* What is being asked
Without omitting anything, write out the listing below precisely.

* Data section
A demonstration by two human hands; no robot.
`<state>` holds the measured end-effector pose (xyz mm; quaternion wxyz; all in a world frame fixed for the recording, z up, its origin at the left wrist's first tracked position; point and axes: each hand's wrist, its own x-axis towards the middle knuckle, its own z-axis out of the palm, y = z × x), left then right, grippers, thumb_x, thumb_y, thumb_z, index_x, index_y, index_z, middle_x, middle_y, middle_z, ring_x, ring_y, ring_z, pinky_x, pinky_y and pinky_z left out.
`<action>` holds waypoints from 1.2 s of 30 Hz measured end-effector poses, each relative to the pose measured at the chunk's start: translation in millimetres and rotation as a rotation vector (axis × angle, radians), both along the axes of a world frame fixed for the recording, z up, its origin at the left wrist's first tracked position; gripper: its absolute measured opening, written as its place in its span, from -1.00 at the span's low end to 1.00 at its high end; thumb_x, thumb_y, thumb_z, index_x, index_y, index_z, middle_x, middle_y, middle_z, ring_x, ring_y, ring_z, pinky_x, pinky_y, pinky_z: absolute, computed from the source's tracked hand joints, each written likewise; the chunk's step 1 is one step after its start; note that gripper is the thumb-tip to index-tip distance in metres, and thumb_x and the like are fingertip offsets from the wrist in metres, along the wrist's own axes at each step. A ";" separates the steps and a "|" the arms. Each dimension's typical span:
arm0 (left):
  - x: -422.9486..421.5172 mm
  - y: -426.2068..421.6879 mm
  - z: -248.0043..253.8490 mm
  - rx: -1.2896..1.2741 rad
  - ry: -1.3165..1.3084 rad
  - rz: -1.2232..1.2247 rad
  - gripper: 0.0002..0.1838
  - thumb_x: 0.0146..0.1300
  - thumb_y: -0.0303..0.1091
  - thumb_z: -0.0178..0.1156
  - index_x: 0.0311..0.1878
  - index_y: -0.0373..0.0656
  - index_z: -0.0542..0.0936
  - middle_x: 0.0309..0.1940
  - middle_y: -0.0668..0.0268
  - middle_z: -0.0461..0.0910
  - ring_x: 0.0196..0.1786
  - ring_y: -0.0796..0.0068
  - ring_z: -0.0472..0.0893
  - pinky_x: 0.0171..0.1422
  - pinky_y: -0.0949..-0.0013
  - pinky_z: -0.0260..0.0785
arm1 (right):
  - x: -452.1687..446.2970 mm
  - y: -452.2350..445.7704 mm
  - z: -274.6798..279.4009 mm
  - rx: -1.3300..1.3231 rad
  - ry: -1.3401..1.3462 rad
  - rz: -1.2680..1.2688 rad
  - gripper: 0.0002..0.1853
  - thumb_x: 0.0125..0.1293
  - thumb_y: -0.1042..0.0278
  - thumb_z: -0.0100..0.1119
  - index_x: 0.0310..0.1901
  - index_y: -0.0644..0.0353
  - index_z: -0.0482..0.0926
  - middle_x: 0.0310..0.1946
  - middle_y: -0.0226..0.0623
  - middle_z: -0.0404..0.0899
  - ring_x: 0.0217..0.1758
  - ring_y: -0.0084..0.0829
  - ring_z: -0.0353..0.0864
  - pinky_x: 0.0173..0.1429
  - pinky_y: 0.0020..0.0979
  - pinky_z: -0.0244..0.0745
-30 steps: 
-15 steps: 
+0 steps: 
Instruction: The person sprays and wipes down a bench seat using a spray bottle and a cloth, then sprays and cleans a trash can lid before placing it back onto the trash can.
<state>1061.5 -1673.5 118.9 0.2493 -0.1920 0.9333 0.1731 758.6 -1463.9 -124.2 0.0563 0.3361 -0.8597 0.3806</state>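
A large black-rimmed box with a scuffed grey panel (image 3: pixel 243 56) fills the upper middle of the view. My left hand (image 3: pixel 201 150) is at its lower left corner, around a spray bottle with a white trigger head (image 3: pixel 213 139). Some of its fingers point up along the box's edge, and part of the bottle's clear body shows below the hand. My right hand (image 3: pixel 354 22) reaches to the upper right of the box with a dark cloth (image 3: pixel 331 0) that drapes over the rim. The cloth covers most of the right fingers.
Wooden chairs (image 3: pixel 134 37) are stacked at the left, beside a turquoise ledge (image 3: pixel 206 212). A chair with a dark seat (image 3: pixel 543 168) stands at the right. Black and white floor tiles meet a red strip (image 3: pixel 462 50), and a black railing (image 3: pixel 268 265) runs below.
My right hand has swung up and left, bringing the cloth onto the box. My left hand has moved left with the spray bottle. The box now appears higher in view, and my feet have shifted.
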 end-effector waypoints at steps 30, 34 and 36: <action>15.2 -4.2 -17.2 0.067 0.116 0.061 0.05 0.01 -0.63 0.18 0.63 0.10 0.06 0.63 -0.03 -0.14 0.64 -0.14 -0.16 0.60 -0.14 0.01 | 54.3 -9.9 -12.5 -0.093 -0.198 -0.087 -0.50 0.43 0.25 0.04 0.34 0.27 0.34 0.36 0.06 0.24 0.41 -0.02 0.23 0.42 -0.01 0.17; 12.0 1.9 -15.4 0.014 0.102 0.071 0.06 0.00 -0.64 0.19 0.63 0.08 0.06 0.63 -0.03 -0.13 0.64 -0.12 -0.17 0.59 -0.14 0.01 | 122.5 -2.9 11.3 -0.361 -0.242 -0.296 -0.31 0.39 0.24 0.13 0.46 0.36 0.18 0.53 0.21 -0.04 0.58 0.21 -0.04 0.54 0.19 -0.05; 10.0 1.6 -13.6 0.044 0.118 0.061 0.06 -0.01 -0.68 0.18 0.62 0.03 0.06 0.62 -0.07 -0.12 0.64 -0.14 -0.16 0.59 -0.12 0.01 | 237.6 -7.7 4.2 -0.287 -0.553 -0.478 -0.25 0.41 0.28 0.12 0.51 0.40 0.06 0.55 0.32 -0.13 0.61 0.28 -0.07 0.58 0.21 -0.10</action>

* Exercise solution
A demonstration by two human hands; no robot.
`<state>` holds the measured end-effector pose (xyz mm; quaternion wxyz; all in a world frame fixed for the recording, z up, its origin at the left wrist's first tracked position; point and axes: each hand's wrist, its own x-axis towards the middle knuckle, its own z-axis out of the palm, y = z × x), left then right, grippers, thumb_x, thumb_y, thumb_z, index_x, index_y, index_z, middle_x, middle_y, middle_z, ring_x, ring_y, ring_z, pinky_x, pinky_y and pinky_z left out.
`<action>` holds waypoints from 1.2 s of 30 Hz measured end-effector poses, each relative to the pose measured at the chunk's start: translation in millimetres and rotation as a rotation vector (axis × angle, radians), both along the axes of a world frame fixed for the recording, z up, its origin at the left wrist's first tracked position; gripper: its absolute measured opening, written as its place in its span, from -1.00 at the span's low end to 1.00 at its high end; thumb_x, thumb_y, thumb_z, index_x, index_y, index_z, middle_x, middle_y, middle_z, ring_x, ring_y, ring_z, pinky_x, pinky_y, pinky_z: absolute, computed from the source's tracked hand joints, each written likewise; the chunk's step 1 is one step after its start; note that gripper is the thumb-tip to index-tip distance in metres, and thumb_x and the like are fingertip offsets from the wrist in metres, along the wrist's own axes at each step. A ";" separates the steps and a "|" the arms. Each dimension's typical span:
arm0 (left):
  - x: -422.9486..421.5172 mm
  - y: -426.2068..421.6879 mm
  - z: -248.0043..253.8490 mm
  - rx: -1.2896..1.2741 rad
  - ry: -1.3165..1.3084 rad
  - rz: -1.2232..1.2247 rad
  - gripper: 0.0002..0.1838
  - thumb_x: 0.0146..0.1300
  - thumb_y: -0.0303..0.1091
  - thumb_z: -0.0178..0.1156
  - index_x: 0.0311..0.1878
  - index_y: -0.0373..0.0656
  - index_z: -0.0542..0.0936
  - middle_x: 0.0309..0.1940
  - middle_y: -0.0668..0.0268
  - middle_z: -0.0461..0.0910
  - ring_x: 0.0196..0.1786
  - ring_y: -0.0796..0.0068
  - ring_z: -0.0472..0.0893
  - pinky_x: 0.0171..0.1422
  - pinky_y: -0.0949..-0.0013
  - pinky_z: -0.0260..0.0785
arm1 (right):
  - x: -452.1687..446.2970 mm
  - y: -452.2350..445.7704 mm
  - z: -274.6798..279.4009 mm
  - rx: -1.3300..1.3231 rad
  - ry: -1.3401..1.3462 rad
  - rz: -1.2680..1.2688 rad
  - gripper: 0.0002..0.1853
  - thumb_x: 0.0125..0.1293
  - thumb_y: -0.1042..0.0278
  - thumb_z: -0.0100..0.1119
  - index_x: 0.0310..0.1901
  - index_y: -0.0644..0.0353
  - index_z: -0.0482..0.0926
  - middle_x: 0.0310..0.1946
  - middle_y: -0.0226..0.0623
  - middle_z: -0.0404..0.0899
  - ring_x: 0.0217..0.1758
  - ring_y: -0.0084..0.0829
  - ring_z: -0.0353..0.0864
  - pinky_x: 0.0173..0.1429
  - pinky_y: 0.0020..0.0979
  - pinky_z: -0.0244..0.0745
-30 steps: 
-15 steps: 
+0 steps: 
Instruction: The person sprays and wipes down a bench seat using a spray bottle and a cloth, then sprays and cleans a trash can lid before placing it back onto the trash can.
<state>1061.5 -1673.5 118.9 0.2493 -0.1920 0.9333 0.1731 758.6 -1463.9 -124.2 0.0563 0.3361 -0.8597 0.3806</state>
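A large black-rimmed box with a scuffed grey panel (image 3: pixel 243 56) fills the upper middle of the view. My left hand (image 3: pixel 201 150) is at its lower left corner, around a spray bottle with a white trigger head (image 3: pixel 213 139). Some of its fingers point up along the box's edge, and part of the bottle's clear body shows below the hand. My right hand (image 3: pixel 354 22) reaches to the upper right of the box with a dark cloth (image 3: pixel 331 0) that drapes over the rim. The cloth covers most of the right fingers.
Wooden chairs (image 3: pixel 134 37) are stacked at the left, beside a turquoise ledge (image 3: pixel 206 212). A chair with a dark seat (image 3: pixel 543 168) stands at the right. Black and white floor tiles meet a red strip (image 3: pixel 462 50), and a black railing (image 3: pixel 268 265) runs below.
My right hand has swung up and left, bringing the cloth onto the box. My left hand has moved left with the spray bottle. The box now appears higher in view, and my feet have shifted.
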 end-effector waypoints at steps 30, 34 and 36: <action>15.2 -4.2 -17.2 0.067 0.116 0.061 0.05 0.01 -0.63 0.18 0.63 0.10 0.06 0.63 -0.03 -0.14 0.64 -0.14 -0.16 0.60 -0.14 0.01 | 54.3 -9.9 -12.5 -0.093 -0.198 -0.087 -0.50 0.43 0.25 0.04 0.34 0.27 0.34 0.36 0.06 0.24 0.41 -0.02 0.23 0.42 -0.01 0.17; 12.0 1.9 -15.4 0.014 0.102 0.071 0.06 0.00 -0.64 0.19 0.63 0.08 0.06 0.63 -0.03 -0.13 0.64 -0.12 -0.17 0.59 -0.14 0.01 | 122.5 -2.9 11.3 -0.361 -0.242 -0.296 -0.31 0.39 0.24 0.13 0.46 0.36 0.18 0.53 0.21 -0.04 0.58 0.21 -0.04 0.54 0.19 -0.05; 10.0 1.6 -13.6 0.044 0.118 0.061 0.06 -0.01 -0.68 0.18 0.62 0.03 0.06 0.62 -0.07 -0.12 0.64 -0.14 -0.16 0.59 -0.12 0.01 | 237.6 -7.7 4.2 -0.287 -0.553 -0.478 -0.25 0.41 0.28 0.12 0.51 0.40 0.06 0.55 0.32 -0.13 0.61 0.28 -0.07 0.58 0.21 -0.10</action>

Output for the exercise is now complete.